- About this task:
Without its pictures, the listing below is to be transcribed exactly.

- Given material:
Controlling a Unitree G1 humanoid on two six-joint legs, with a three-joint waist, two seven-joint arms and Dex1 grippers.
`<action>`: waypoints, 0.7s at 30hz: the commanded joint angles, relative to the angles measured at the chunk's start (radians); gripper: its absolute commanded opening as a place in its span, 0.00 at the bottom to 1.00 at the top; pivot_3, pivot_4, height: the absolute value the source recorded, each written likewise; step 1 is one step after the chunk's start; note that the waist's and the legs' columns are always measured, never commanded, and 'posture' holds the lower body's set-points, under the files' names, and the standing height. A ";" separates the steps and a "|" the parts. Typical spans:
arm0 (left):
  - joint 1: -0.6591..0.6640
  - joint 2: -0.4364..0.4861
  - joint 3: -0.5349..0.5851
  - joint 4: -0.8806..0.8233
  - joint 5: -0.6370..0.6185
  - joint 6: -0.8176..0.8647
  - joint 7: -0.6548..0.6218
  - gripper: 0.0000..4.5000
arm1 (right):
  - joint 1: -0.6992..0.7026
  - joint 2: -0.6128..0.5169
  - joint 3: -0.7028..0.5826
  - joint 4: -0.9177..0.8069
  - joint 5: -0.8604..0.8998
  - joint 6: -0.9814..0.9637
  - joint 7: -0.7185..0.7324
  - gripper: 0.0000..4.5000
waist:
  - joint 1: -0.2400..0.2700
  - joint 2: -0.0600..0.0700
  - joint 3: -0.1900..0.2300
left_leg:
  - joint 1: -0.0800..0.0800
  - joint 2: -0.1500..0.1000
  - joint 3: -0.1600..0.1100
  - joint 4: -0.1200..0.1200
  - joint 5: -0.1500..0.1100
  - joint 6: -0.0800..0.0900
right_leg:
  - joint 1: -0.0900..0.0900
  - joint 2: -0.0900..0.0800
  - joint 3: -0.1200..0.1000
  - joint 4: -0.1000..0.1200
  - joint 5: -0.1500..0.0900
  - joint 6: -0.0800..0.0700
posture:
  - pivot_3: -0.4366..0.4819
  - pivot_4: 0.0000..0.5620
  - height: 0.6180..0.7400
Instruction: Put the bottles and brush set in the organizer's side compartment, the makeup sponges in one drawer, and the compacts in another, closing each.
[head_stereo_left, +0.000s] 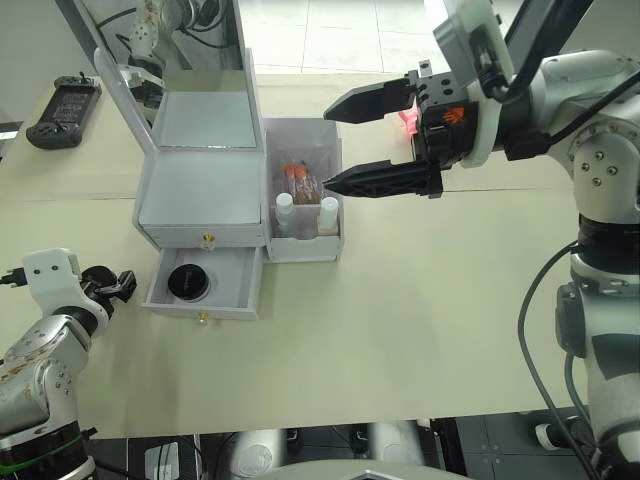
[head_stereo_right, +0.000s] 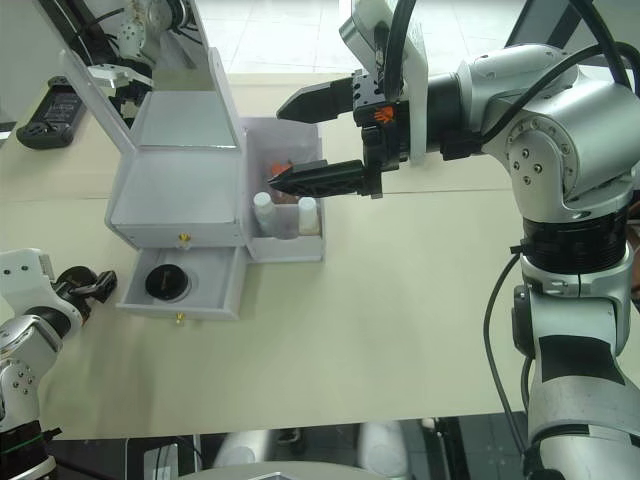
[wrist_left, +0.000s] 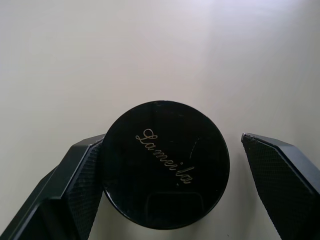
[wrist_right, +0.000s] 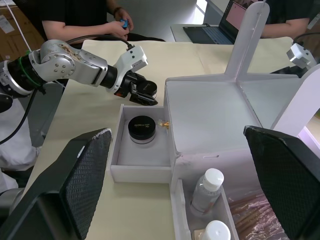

- Output of the exercise:
Controlling a Unitree G1 humanoid on two six-joint legs, with a three-joint waist, two seven-joint arms and Dex1 grippers.
`<action>`: waypoints, 0.7s at 30hz: the commanded joint angles, relative to the angles measured at the chunk's start (radians); gripper: its absolute commanded opening as a place in its span, 0.00 at the bottom to 1.00 at the top; pivot_3, pivot_4, height: the absolute value the source recorded, each written likewise; step 1 is one step after the chunk's start; note that the waist's and the legs' columns are always measured, never commanded, and 'posture' holds the lower body's set-points, under the files' names, and the standing height. A ";" separates the steps and a "|" the parts. Typical spans:
arm0 (left):
  - joint 1: -0.6591..0.6640
  - joint 2: -0.4364..0.4861
  - joint 3: -0.5349..0.5851
  - joint 4: -0.8806..0.8233
  - joint 5: -0.6370..0.6185
  - joint 6: -0.8176..0.8647
  - joint 7: -0.6548..0.6218
  - gripper: 0.0000..4.5000
arm1 (right):
  - joint 1: -0.6992..0.7026
  - joint 2: -0.6128..0.5169
  - joint 3: -0.7028..0.5826
  - joint 4: -0.9177..0.8069
  - joint 5: -0.8604..0.8998
  - joint 6: -0.9814..0.9637
  - joint 7: -0.7185..0.7324
  - gripper: 0.0000..4.5000
waist:
  - joint 1: -0.2400..0.2700
  - joint 2: -0.0600..0.0700
  - joint 3: -0.1900..0.2300
left_leg:
  - joint 1: -0.0800..0.0800
  - joint 2: -0.1500..0.1000
  - joint 3: -0.1600..0.1100
  - joint 4: -0.1200..0.1200
  - joint 5: -0.1500..0.1100
  - joint 6: -0.0800..0.0900
right_leg:
  - joint 1: -0.0900..0.0900
  - joint 2: -0.0900..0.0800
  - joint 3: -0.1200..0.1000
  - joint 4: -0.1000..0.1200
  - joint 5: -0.1500..0.0900
  - joint 6: -0.0800..0.0700
posture:
  - pivot_3: -0.4366..0.4819
  - pivot_4: 0.0000..0.5620
  - height: 0.6180..0.7400
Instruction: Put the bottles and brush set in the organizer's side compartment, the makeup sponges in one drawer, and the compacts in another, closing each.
[head_stereo_left, +0.000s] 
[head_stereo_right, +0.000s] 
[wrist_left, +0.000s] 
[wrist_right, +0.000s] 

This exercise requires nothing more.